Thursday, 29 January 2015

Mongol Khans: Patrons of Islam

Morris Rossabi will give a lecture " Kublai Khan's Legacy: Inner- Asian Influence on Chinese Art" on the 19th of February 2015 in one of the most beautiful locations in the world, the Rijksmuseum in Amsterdam

It's not his first lecture.
As an appetizer for this coming lecture in Amsterdam, watch his lecture from 2012 "Mongol Khans: Patrons of Islam"

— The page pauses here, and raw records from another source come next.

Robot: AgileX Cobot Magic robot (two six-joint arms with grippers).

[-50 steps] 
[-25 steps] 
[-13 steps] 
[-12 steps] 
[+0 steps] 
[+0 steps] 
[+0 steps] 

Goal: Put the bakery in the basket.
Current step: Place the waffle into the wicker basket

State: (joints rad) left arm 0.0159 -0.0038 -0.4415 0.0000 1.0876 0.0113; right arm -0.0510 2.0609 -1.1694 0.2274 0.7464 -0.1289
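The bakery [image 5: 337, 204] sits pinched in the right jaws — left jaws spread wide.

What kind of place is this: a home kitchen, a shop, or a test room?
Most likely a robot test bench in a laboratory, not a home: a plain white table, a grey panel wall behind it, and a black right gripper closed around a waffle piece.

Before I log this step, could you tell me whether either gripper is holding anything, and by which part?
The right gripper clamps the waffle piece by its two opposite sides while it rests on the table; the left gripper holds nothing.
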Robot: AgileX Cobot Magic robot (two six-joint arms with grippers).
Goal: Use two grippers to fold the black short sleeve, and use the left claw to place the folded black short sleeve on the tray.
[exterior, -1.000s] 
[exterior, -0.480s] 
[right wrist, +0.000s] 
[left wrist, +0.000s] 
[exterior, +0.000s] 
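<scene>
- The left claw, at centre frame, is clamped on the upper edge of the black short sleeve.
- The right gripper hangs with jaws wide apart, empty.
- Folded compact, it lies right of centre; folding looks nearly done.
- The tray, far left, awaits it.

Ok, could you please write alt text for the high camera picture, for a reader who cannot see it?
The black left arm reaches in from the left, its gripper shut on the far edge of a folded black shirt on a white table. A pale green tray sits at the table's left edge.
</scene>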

Speaker: Dr. Morris Rossabi
When: July 14, 2012
Where: Shangri La Hawai
In the initial stages of their thirteenth-century invasions of the Islamic world, the Mongol Khans killed untold numbers of people and caused considerable damage in the areas they subjugated. Yet after their conquests, Kublai Khan, his brother Hulegu, and other Mongol rulers promoted various Islamic orders, fostered agriculture and commerce, and patronized poets and historians in the Middle East and Iran, as well as Islamic communities in Russia and China. This colorful presentation, using images from 13th and 14th century Islamic arts, describes these remarkable developments and also shows the Mongols' contributions to Islamic art and architecture throughout their domains. It aims to provide a balanced portrait of Mongol influence on Islamic societies, cultures, and arts.
Dr. Morris Rossabi is a professor of Inner Asian and East Asian history at Columbia University, New York. He is the author of Modern Mongolia: From Khans to Commissars to Capitalists (University of California Press, 2005) and Khubilai Khan: His Life and Times (University of California Press, 1988). He has helped to organize exhibitions at the Metropolitan Museum of Art, the Cleveland Museum of Art, and at the Asian Art Museum of San Francisco.